Born Bagdadi, Georgia, 1893; died Moscow, 1930

Vladimir Vladimirovich Maiakovskii moved to Moscow with his family following the death of his father in 1906. From 1910 to 1911, he enrolled intermittently at the Stroganov School for Technical Drawing, taking time off to study painting in the studios of Dmitrii Kelin and Stanislav Zhukovskii. A gifted poet as well as an artist, he published his first book of poems the following year. Maiakovskii supported the October Revolution in 1917. In October 1919, he joined the ROSTA studio, contributing designs and texts until production terminated in February 1922. In February 1930, Maiakovskii broke away from the Left Front of the Arts for the Russian Association of Proletarian Writers (RAPP), an organization associated with the rise of Socialist Realism. His friends and comrades interpreted this tactical realignment as a betrayal. On April 14, 1930, he committed suicide.
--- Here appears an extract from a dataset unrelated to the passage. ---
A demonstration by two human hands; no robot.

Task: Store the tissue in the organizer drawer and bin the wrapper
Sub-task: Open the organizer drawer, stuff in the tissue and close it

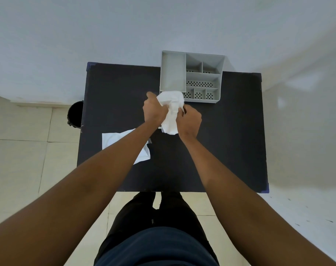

The TASS studio paid tribute to the artist-poet by including his verses on at least seven TASS posters between October 1941 and April 1946, and no doubt his artistry inspired many more.


Vladimir Vladimirovich Maiakovskii. For an Entire Month the Turks did Float, beneath a Crescent Moon; but Like the Turks in the City Sinop They Didn't Forsee the Flood, c. 1914. Wirt D. Walker Trust.